Wednesday, 9 September 2015

Welcoming the Stranger

The Evian Conference was not, contrary to its aqueous title, a meeting about a water issue. Rather, it was the brainchild of President Franklin Delano Roosevelt and convened in July of 1938 in order to discuss and respond to the increasing plight of Jewish refugees fleeing Nazi persecution.

Thirty-two countries were represented at the eight day discussion held in Evian-les-Bains France, and dozens of relief/refugee organizations were also in attendance. The Nazis also sent observers and while they weren't formally invited, nobody asked them to leave. Delegation after delegation rose to express sympathy for the refugees, but most countries, including Canada, The United States, and Great Britain, offered excuse after excuse as to why they refused to alter their quotas and admit Jews into their countries. The Nazi regime responded with great satisfaction to the failure of Evian. Leadership was "astounded" at foreign governments that were easy with their criticism of Germany's treatment of Jews, but none were willing to open their doors to help, and ultimately save the lives of Jewish refugees.

Kristallacht occurred four months later.

Canada did much better as a country when we admitted thousands of Hungarian refugees in the Fifties and thousands more Vietnamese refugees in the Seventies. We as a nation have grown proud of our record of global outreach to the most downtrodden.

Today we are bearing witness to a refugee crisis similar in size and scope to that of Europe in 1938. The Syrian refugees (yes..refugees, not migrants) are running for their lives and are begging the western nations to offer sanctuary. The German response has been nothing short of remarkable. And while Canada and The Harper Government has a stated plan in place to admit a set number of refugees, very few have been able to cut through the red-taped burdens placed on them. The rhetoric and unwillingness to alter responses to an hourly-changing disaster, is starting to have a familiar tone-deafness to those of us sensitive to history.

There is no question that this is a complicated issue, but it doesn't help that in the midst of a federal election candidates and the Prime Minister himself, are choosing to ratchet up fear, mistrust, and Islamophobia by neglecting the humanitarian issues for the sake of partisan politics. My local MP, a former journalist, yesterday tweeted the following:

Not only was it blatantly racist and fear-mongering, it was wholly false having been thoroughly debunked by the BBC, but that didn't stop Mr. Kent. While he did remove the offending tweet, he did so with a "non-apology apology."
Firstly, it wasn't a retweet but rather an original thought. Secondly, he refuses to name his "trusted source" who obviously is not so trusted. And thirdly, he obviously still stands by his anti-refugee rhetoric.

 In May of 1938 Prime Minister William Lyon Mackenzie King said "The admission of refugees perhaps posed a greater menace to Canada in 1938 than did Hitler." 
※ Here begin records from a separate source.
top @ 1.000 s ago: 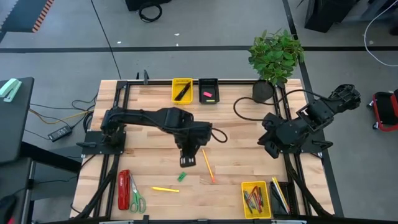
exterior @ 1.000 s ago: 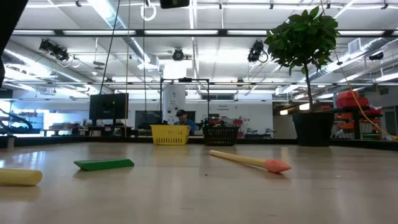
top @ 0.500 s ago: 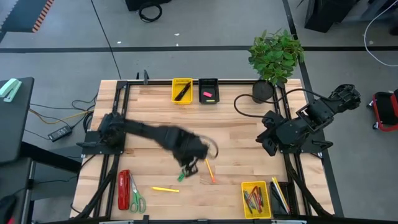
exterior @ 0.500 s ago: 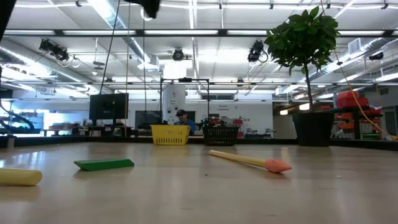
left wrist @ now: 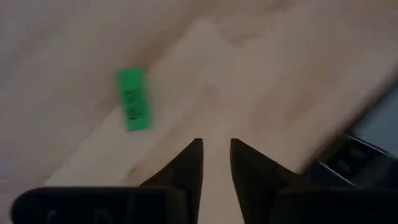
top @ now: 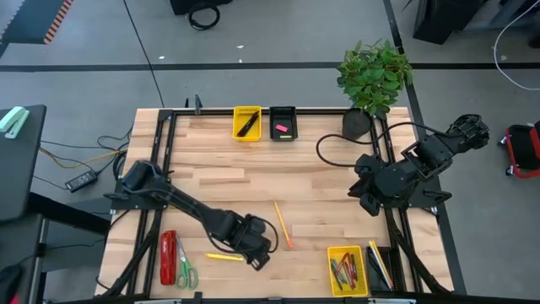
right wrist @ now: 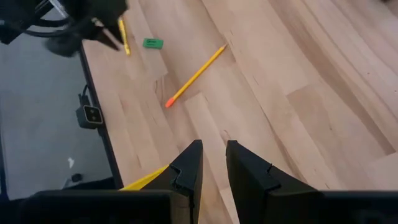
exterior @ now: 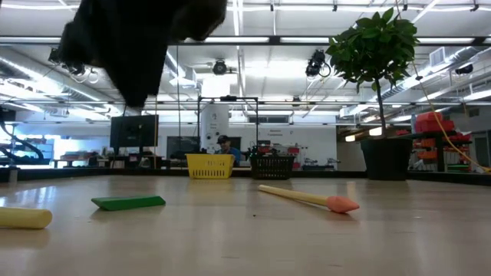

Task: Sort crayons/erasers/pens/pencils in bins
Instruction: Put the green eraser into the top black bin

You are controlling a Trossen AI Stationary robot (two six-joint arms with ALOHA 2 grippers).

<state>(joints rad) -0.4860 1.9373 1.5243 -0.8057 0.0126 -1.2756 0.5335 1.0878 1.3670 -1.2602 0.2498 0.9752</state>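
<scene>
We are over the front part of the table (top: 211, 181) with the left gripper (left wrist: 216, 144), which hangs low above the wood, its two fingers parted by a narrow slot and pinching nothing. The thing we are after, by our reading, is the green eraser (left wrist: 133, 99). It lies flat on the boards just beside the gripper, off to one side of the fingers and not between them. From above we cannot pick it out, since the left arm seems to cover that spot. Its long axis runs roughly along the direction the fingers point, so we judge the jaws would close across its short width once we shift sideways over it and come down. The right gripper (right wrist: 213, 146) waits near the right edge of the table, likewise slightly parted and empty, and from there the eraser is far off, so the left arm is clearly the nearer one. The orange pencil (top: 283, 224) lies slantwise close by, apart from the eraser. A black bin (top: 283, 114) at the far edge already holds a pink eraser (top: 283, 128), which looks like the place to carry this one.
</scene>
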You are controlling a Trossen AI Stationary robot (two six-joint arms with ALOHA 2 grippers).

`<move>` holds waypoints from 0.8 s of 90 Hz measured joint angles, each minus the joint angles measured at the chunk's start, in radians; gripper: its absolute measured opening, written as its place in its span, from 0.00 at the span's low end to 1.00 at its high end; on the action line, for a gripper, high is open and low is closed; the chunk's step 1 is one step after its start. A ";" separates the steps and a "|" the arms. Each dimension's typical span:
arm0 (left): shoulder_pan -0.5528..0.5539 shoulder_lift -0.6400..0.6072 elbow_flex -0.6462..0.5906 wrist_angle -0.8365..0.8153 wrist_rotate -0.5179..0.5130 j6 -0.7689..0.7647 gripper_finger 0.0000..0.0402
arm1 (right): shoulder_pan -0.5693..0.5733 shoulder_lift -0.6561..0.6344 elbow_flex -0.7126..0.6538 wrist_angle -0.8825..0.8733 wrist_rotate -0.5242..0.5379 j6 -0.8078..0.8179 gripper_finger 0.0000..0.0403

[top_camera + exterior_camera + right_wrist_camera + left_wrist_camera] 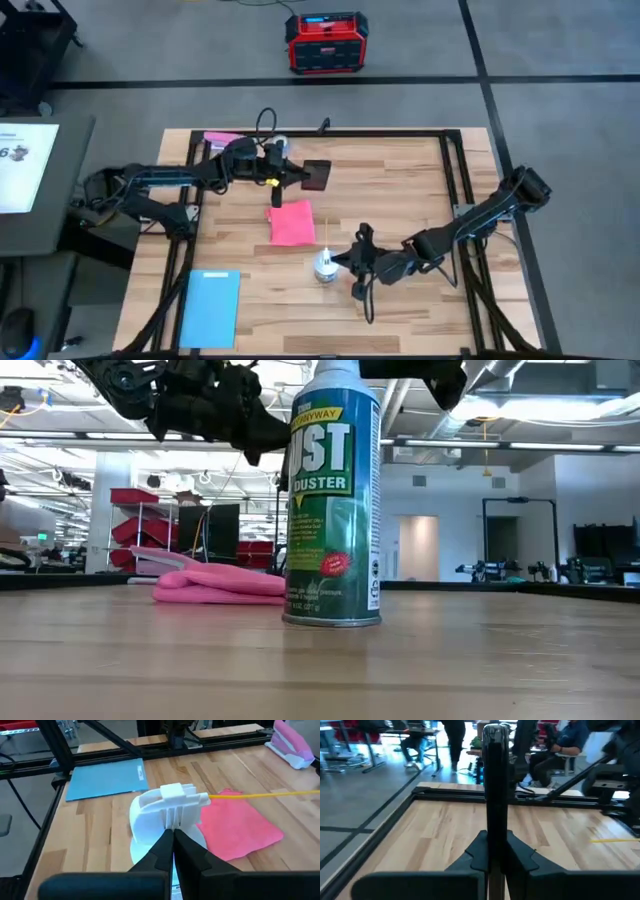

In May of 1939 when the S.S. St. Louis and its 907 Jewish refugees were refused admittance to Cuba,  Mackenzie King stated that he was "emphatically opposed to the admission of the St. Louis' passengers".

His immigration minister Frederik Blair said that "these refugees did not qualify under immigration laws, and in any case Canada had already done too much for the Jews...if these Jews were to find a home (in Canada) they would likely be followed by other shiploads. No country could open its doors wide enough to take in the hundreds of thousands of Jewish people who want to leave Europe: the line must be drawn somewhere". 

This sounds a lot like Prime Minister Harper this week when he said "How much is enough?"

This week, the election campaign turned on the photograph of a three-year old's body on a beach, and while his death is not in any way the fault of the Harper Government, the emotional response from the public has been overwhelming and the lack of both an emotional response and an appropriate stepped-up immigration effort from the Prime Minister, his Immigration Minister, and his party's candidates has fallen incredibly flat and is sadly reminiscent of 1939 in both its race-baiting and excuses. Canadians want and expect that their government will react to crises appropriately, much like Angela Merkel has done. As a Jewish Canadian I am both embarrassed and disgusted.

As we approach the High Holy Days, we all need to be reminded of not only our history, but of our religious obligation to welcome the stranger and to treat others as we ourselves wish to be treated. We know what it is like to be the stranger, the other. It is our sacred duty to help.